(Beginning of Given data)

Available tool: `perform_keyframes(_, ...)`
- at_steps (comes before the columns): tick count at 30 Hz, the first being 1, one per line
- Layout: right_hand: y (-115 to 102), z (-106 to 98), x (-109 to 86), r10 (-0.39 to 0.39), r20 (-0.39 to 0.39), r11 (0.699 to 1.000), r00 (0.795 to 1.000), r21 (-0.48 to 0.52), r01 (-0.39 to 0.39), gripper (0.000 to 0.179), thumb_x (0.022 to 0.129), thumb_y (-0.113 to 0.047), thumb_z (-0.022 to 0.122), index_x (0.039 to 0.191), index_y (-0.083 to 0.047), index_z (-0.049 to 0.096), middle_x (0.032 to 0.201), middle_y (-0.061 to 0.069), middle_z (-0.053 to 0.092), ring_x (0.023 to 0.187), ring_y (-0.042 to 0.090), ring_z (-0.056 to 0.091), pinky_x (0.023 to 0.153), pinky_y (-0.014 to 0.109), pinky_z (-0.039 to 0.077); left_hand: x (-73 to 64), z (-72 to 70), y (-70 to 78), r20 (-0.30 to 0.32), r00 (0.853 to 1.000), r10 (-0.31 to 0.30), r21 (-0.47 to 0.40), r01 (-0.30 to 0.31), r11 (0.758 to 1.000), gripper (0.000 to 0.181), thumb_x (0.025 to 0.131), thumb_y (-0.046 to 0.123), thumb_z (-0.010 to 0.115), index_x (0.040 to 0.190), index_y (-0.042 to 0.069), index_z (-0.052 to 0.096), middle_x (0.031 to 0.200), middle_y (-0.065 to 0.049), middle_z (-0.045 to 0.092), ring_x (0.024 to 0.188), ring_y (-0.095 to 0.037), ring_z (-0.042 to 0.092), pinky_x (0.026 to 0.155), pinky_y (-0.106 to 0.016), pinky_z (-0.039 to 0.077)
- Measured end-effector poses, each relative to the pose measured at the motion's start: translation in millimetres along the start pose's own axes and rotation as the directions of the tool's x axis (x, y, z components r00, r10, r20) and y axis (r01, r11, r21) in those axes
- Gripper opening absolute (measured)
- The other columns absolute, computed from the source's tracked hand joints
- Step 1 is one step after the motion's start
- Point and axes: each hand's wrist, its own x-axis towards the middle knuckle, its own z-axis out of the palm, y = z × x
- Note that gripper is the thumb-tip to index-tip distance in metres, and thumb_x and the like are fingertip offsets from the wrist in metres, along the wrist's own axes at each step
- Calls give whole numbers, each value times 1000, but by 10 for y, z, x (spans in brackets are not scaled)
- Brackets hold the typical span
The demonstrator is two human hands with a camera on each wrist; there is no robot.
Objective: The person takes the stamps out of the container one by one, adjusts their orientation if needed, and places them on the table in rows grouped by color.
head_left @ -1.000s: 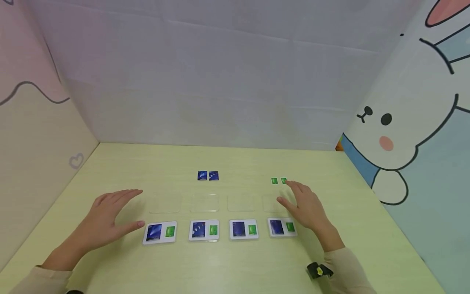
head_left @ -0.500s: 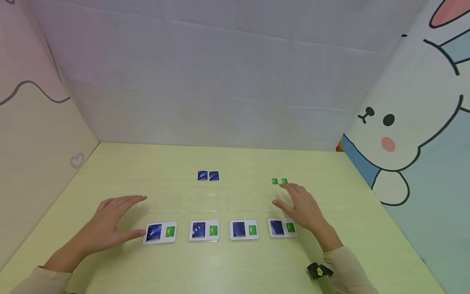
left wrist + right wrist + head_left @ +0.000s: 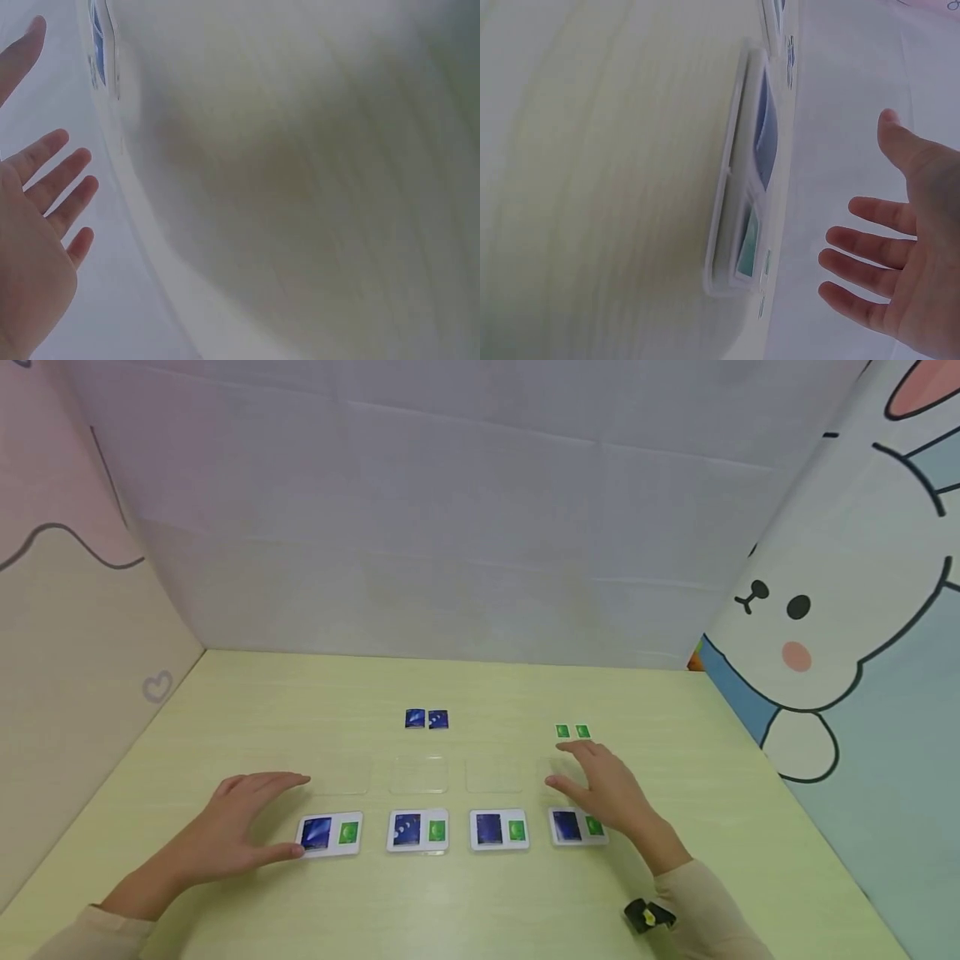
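Note:
My left hand [image 3: 221, 839] hovers with fingers spread at the left end of a row of white rectangular cases. Its thumb tip overlaps the edge of the leftmost case [image 3: 330, 834]; whether they touch I cannot tell. My right hand [image 3: 611, 789], fingers extended, is over the rightmost case [image 3: 567, 827], partly covering it. Each case shows a dark blue picture square and a smaller green one. In the right wrist view a thick case [image 3: 739, 172] stands apart from the right hand [image 3: 926, 262]. Neither hand holds anything.
Behind the cases lie several faint clear plates [image 3: 417, 775]. Farther back are two blue picture squares [image 3: 427, 719] and two small green squares [image 3: 573, 732]. A black item [image 3: 648, 915] is by the right sleeve. Walls enclose the table [image 3: 450, 910] behind and on both sides.
My left hand has shifted a little right and toward me, its thumb now overlapping the leftmost case. My right hand has drawn left and back from the small green squares. The cases have not moved.

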Motion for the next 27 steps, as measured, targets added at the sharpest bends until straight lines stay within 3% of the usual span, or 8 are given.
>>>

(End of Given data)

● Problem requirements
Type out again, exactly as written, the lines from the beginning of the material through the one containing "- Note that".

● Written response
Available tool: `perform_keyframes(_, ...)`
- at_steps (comes before the columns): tick count at 30 Hz, the first being 1, one per line
- Layout: right_hand: y (-115 to 102), z (-106 to 98), x (-109 to 86), r10 (-0.39 to 0.39), r20 (-0.39 to 0.39), r11 (0.699 to 1.000), r00 (0.795 to 1.000), r21 (-0.48 to 0.52), r01 (-0.39 to 0.39), gripper (0.000 to 0.179), thumb_x (0.022 to 0.129), thumb_y (-0.113 to 0.047), thumb_z (-0.022 to 0.122), index_x (0.039 to 0.191), index_y (-0.083 to 0.047), index_z (-0.049 to 0.096), middle_x (0.032 to 0.201), middle_y (-0.061 to 0.069), middle_z (-0.053 to 0.092), ring_x (0.023 to 0.187), ring_y (-0.042 to 0.090), ring_z (-0.056 to 0.091), pinky_x (0.023 to 0.153), pinky_y (-0.014 to 0.109), pinky_z (-0.039 to 0.077); left_hand: x (-73 to 64), z (-72 to 70), y (-70 to 78), r20 (-0.30 to 0.32), r00 (0.853 to 1.000), r10 (-0.31 to 0.30), r21 (-0.47 to 0.40), r01 (-0.30 to 0.31), r11 (0.758 to 1.000), gripper (0.000 to 0.181), thumb_x (0.025 to 0.131), thumb_y (-0.046 to 0.123), thumb_z (-0.010 to 0.115), index_x (0.040 to 0.190), index_y (-0.042 to 0.069), index_z (-0.052 to 0.096), middle_x (0.031 to 0.200), middle_y (-0.065 to 0.049), middle_z (-0.045 to 0.092), ring_x (0.024 to 0.188), ring_y (-0.095 to 0.037), ring_z (-0.042 to 0.092), pinky_x (0.026 to 0.155), pinky_y (-0.106 to 0.016), pinky_z (-0.039 to 0.077)
- Measured end-effector poses, each relative to the pose measured at the motion's start: translation in millimetres along the start pose's own axes and rotation as the directions of the tool's x axis (x, y, z components r00, r10, r20) and y axis (r01, r11, r21) in those axes
- Gripper opening absolute (measured)
- The other columns absolute, computed from the source's tracked hand joints
- Step 1 is one step after the motion's start
- Point and axes: each hand's wrist, its own x-axis towards the middle knuckle, its own z-axis out of the palm, y = z × x
- Note that gripper is the thumb-tip to index-tip distance in metres, and thumb_x and the like are fingertip offsets from the wrist in metres, along the wrist's own axes at each step

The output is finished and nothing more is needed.